The feature set here is remarkably close, with both laptops sharing stereo speakers, a 3.5 mm audio jack, Dolby Atmos support, 3D facial recognition, and a front camera. The small but meaningful splits come down to security input, microphone count, and voice control. The MacBook Pro (2025) 14″ adds a fingerprint scanner alongside facial recognition, giving users two hardware authentication options — useful in bright or low-light conditions where a camera-based system may struggle. The Yoga Slim 7 omits the fingerprint reader entirely, leaving 3D facial recognition as its sole biometric method.
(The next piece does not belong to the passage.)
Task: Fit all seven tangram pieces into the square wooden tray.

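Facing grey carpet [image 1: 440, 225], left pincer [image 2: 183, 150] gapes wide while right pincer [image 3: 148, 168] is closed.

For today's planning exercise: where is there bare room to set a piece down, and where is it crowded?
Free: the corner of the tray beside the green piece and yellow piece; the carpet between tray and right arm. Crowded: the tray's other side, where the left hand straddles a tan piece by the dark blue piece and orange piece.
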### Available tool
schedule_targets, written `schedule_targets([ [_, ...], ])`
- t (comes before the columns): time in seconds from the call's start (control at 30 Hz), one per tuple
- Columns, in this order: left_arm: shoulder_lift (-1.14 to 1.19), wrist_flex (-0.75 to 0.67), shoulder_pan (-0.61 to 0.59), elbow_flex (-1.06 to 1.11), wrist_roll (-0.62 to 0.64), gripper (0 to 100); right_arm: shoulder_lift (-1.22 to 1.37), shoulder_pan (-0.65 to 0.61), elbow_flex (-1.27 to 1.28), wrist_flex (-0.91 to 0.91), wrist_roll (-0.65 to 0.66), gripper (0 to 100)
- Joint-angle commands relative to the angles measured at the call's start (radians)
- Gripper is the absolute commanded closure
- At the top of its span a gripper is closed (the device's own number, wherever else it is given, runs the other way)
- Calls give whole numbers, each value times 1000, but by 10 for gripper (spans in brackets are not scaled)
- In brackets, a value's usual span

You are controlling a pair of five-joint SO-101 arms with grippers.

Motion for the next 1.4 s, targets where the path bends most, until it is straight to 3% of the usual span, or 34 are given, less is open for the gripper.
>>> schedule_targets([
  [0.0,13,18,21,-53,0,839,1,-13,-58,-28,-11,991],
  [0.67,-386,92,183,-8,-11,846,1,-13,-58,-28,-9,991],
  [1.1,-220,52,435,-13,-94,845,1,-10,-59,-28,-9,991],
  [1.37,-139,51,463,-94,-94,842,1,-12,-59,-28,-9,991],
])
On the audio capture side, the Yoga Slim 7 edges ahead with 4 microphones versus the MacBook Pro's 3, which can translate to marginally better noise isolation and voice pickup in video calls or recordings. The MacBook Pro counters with voice command support, a feature the Yoga Slim 7 lacks — relevant for hands-free workflows, though its practical weight depends heavily on how central voice interaction is to a given user's habits.
This group is closely contested, but the MacBook Pro (2025) 14″ holds a narrow overall edge: the addition of a fingerprint scanner meaningfully broadens its biometric flexibility, and voice command support adds a layer of hands-free convenience the Yoga cannot match. The Yoga Slim 7's extra microphone is a genuine but modest counterpoint, most relevant to users who prioritize call quality above all else.